Genetic programming rooted in evolutionary pressure on our early human ancestors can explain a lot of modern human behavior. For example, when we understand that our early ancestors needed to focus on high-energy foods such as animal fat so they wouldn't waste time chewing something like tree leaves, we can understand why today people prefer greasy hamburgers over celery sticks. When anthropologists tell us that, on the average, people automatically feel allegiance toward their own tribe, we understand better why so many modern citizens continue supporting their inept and reckless governments.

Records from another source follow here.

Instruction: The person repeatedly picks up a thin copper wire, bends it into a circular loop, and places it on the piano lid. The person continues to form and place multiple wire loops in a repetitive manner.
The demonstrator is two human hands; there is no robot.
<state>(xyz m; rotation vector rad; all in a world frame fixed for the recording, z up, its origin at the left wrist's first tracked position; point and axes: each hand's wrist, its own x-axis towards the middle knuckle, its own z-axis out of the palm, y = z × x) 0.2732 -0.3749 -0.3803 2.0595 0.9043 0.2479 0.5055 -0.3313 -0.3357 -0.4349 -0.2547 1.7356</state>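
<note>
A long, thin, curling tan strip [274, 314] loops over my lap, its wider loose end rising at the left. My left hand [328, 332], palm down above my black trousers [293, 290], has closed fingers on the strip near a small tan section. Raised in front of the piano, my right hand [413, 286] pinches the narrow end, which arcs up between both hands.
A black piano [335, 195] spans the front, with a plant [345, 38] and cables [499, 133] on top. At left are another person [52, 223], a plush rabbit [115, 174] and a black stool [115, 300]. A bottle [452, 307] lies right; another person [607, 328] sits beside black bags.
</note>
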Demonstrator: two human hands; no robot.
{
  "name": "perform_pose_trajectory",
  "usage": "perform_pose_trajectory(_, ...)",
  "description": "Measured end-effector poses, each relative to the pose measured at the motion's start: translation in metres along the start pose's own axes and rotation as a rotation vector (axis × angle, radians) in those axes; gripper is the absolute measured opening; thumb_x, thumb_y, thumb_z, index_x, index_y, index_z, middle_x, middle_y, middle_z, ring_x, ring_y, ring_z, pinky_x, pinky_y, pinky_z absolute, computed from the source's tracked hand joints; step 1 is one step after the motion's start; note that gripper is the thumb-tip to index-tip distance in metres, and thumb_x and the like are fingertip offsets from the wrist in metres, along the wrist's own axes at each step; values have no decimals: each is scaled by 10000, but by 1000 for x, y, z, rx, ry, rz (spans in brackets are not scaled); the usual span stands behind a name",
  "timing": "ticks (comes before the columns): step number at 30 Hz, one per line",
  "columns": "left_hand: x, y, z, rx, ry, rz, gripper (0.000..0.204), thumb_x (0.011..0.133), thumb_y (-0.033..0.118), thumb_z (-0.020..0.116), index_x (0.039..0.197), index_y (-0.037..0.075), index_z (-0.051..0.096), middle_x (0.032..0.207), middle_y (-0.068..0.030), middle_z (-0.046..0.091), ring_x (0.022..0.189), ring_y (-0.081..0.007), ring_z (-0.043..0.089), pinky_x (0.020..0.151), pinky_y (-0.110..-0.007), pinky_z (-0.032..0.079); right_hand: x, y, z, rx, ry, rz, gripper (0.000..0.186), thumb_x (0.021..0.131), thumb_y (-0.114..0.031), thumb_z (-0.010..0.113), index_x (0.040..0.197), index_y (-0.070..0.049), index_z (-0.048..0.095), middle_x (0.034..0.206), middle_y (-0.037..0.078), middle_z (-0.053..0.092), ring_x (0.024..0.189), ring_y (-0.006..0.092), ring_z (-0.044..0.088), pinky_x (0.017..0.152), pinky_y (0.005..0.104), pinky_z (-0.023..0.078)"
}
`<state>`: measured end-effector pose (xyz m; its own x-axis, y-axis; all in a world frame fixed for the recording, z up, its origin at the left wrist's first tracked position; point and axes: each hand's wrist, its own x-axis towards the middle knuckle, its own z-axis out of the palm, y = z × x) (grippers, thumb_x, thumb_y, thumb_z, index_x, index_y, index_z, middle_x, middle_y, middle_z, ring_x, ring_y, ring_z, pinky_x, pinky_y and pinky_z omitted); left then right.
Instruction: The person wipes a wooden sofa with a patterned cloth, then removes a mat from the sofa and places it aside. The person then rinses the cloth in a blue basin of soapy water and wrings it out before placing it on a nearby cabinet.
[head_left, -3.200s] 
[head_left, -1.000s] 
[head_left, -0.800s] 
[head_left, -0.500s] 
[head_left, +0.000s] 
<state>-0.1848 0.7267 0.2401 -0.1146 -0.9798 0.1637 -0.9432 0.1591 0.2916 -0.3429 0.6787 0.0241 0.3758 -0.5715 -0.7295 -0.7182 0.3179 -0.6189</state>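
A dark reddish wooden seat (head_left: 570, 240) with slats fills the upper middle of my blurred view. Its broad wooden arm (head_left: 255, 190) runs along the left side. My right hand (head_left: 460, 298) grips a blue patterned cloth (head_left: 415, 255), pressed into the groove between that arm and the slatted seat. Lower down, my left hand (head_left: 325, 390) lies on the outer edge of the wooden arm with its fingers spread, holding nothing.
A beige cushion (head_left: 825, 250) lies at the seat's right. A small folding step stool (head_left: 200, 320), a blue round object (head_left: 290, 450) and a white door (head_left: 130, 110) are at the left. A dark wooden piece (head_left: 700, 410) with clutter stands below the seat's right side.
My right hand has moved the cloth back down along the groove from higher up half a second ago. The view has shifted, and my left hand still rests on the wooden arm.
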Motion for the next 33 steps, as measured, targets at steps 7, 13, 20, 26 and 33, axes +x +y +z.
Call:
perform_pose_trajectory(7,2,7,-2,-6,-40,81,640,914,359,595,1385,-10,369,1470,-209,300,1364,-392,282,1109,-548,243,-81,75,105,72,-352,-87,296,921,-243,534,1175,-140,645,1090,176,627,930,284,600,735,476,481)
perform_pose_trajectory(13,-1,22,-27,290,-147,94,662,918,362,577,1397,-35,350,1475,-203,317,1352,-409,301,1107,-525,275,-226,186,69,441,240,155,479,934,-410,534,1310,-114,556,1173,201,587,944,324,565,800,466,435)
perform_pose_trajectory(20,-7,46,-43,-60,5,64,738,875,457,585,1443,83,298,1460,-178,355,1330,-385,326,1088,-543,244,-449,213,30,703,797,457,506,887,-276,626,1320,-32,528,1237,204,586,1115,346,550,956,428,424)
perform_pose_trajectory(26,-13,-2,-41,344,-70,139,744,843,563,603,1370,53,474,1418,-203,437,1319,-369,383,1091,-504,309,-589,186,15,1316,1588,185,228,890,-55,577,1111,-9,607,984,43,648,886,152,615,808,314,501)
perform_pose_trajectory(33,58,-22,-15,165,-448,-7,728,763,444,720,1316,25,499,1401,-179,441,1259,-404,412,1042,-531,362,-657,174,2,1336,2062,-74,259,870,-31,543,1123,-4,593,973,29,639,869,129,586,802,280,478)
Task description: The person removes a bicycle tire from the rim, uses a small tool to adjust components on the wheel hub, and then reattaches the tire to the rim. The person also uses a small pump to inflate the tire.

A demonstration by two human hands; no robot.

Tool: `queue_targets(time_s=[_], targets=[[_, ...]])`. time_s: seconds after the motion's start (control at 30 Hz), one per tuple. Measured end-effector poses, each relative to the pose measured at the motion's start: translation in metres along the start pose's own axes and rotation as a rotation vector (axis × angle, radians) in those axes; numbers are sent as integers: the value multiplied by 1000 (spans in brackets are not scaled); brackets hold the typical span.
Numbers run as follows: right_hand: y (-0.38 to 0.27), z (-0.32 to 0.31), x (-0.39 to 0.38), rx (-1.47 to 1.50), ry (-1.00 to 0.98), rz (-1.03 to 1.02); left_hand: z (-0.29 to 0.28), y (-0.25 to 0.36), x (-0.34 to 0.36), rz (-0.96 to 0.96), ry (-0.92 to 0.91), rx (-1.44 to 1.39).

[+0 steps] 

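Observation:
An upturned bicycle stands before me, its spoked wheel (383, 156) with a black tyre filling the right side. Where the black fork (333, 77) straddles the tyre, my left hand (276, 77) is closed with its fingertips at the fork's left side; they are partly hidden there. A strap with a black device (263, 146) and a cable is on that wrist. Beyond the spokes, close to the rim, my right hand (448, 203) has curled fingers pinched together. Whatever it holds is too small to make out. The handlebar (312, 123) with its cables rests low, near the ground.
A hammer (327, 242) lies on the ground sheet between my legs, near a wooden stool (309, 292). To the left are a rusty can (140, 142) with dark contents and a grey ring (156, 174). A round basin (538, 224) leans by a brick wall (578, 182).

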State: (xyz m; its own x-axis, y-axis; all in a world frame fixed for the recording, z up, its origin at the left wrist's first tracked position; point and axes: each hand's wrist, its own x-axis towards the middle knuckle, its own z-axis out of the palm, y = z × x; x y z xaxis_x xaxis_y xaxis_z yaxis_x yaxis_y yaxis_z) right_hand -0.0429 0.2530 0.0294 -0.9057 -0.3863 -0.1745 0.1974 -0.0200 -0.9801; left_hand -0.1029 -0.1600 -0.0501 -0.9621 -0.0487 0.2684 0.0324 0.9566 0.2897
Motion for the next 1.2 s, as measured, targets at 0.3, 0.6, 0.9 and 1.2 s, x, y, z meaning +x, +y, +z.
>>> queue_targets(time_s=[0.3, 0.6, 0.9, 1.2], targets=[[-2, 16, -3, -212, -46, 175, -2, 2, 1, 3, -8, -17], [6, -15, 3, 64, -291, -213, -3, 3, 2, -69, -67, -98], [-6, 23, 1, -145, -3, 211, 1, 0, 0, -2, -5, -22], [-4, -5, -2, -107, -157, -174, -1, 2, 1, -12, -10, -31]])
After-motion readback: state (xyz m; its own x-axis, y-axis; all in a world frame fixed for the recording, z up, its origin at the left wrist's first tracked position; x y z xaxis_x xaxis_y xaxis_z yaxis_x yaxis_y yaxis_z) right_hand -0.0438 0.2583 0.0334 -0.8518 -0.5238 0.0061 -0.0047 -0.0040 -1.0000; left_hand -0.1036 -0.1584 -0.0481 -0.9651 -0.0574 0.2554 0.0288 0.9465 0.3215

In fact, when I began thinking in terms of the genetic programming of our distant ancestors as explaining current human behavior my understanding of why people today do what they do made a quantum leap forward. However, I'm not aware of this manner of analyzing human behavior being taught in public schools. In fact, religious conservatives would protest mightily if it were. Yet what could be more important to Life on Earth than for humanity to begin living sustainably, and wouldn't that be easier if people at least understood the genetically encoded roots of their unsustainable behavior?
In my own life, once I identified my programmed, self-destructive behavior -- especially my bad eating habits -- it becomes easier to change those bad habits. Moreover, I've found that Nature supports us in our efforts to overcome programming that in modern life is self destructive: Nature supports us by giving us positive feedback when we overcome our programming.
It feels good to rationally make lifestyle decisions that result in our bodies getting back in shape. It feels good when one overcomes hoarding impulses and simplifies his or her life.